China hopes to have added 13,000 kilometres (8,060 miles) of fast lines to its massive rail network in three years, a local news agency said Wednesday, citing Zhang Shuguang, deputy chief engineer at the railways ministry.
The tracks would be capable of handling trains running at up to 350 kilometres per hour, the report cited Zhang as telling a science conference in the southwestern city of Chongqing.
The country would then in three years have four north-south and four east-west artery high-speed rail links across its vast territory, the report said.
Construction on the third east-west artery has already started and will link up with the Beijing-Shanghai high-speed rail line, which is due to become operational next year, in the eastern city of Nanjing, it said.
The new tracks would mean the travel time from Beijing to the central hub city of Wuhan would be more than halved to around four hours, it added.
The country has developed a "major breakthrough" that will enable high-speed trains to run on both fast rail and normal-speed tracks, Zhang said, according to Wednesday's Chongqing Times.
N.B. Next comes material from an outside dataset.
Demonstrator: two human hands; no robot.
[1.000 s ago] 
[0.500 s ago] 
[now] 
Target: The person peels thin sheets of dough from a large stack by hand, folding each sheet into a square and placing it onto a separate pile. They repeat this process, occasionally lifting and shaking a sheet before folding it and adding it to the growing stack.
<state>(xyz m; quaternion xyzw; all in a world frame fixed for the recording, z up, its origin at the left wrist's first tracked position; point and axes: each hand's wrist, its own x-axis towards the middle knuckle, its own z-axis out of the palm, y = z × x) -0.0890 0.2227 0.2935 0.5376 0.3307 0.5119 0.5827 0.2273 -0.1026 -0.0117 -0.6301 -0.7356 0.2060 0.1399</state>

"China has the most advanced high-speed rail technology in the world," Zhang said, adding the country's fast rail network would have the capacity to carry seven billion passengers a year between 2011 and 2012, the paper said. A train that can travel at 500 kilometres per hour will be tested at the end of 2010, he said, according to other local media reports.
Beijing has said it will invest at least two trillion yuan (293 billion dollars) in railway construction over the next three years, as it struggles to stimulate domestic demand to aid the recovery of its export-dependent economy.
China's railway network is already one of the most extensive in the world, but it has come under pressure as the nation's economy has boomed, giving many of the country's 1.3 billion people more opportunity to travel.
By the end of this year, China will have a total of 86,000 kilometres of railway lines, second only to the United States, officials have said.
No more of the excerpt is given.